_Problem to solve_
Search the material below for "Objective" and copy every line where it occurs.

_Provided material_
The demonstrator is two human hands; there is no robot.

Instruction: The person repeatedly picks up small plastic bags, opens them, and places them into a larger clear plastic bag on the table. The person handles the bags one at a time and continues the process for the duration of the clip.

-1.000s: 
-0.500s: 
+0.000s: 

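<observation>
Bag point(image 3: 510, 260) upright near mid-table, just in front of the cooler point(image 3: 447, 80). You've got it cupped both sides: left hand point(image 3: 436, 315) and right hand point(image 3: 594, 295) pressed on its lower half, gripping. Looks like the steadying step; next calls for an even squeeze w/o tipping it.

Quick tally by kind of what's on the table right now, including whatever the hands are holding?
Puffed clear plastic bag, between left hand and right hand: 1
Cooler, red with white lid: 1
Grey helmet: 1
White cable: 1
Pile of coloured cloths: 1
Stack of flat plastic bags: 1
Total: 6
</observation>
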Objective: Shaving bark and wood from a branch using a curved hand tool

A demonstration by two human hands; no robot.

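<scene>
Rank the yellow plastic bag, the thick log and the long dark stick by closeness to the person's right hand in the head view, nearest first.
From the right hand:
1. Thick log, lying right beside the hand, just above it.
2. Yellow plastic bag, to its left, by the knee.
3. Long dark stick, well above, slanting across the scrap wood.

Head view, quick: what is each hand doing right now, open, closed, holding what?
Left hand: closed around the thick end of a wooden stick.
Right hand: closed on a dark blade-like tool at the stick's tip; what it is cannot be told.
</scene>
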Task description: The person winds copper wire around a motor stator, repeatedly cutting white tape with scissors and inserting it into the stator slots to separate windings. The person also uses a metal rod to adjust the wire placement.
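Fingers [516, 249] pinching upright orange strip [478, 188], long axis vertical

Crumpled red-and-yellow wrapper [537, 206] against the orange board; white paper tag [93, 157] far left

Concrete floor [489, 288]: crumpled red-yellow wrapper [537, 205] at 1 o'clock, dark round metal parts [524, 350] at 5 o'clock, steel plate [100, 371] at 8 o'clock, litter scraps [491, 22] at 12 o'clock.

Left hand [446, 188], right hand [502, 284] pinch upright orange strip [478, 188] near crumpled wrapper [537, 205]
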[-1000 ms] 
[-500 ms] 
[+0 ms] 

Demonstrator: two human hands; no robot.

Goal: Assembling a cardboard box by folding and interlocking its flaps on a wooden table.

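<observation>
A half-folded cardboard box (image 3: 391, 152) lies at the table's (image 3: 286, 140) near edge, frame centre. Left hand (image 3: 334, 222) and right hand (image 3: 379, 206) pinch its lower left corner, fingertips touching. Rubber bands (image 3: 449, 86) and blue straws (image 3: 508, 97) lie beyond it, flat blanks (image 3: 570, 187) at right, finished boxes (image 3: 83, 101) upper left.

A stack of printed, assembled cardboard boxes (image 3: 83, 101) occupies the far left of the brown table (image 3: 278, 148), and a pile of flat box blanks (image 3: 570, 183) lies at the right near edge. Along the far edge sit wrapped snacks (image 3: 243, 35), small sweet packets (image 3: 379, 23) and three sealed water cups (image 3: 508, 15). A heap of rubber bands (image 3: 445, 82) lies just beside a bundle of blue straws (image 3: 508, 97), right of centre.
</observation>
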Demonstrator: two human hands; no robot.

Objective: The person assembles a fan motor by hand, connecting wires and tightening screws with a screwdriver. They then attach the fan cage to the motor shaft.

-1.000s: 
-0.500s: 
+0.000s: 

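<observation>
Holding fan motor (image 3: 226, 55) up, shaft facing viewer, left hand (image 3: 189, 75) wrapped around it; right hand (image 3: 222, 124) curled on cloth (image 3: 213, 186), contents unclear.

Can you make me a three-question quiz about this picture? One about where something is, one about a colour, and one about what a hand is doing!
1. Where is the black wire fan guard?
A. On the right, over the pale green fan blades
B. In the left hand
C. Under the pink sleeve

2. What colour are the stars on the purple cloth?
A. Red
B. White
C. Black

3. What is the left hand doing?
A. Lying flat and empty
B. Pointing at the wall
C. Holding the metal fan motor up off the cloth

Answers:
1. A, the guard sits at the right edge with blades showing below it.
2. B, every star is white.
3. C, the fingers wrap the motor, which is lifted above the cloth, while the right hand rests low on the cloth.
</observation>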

_Answer to the problem_
Objective: Shaving bark and wood from a branch using a curved hand tool
Objective: The person assembles a fan motor by hand, connecting wires and tightening screws with a screwdriver. They then attach the fan cage to the motor shaft.

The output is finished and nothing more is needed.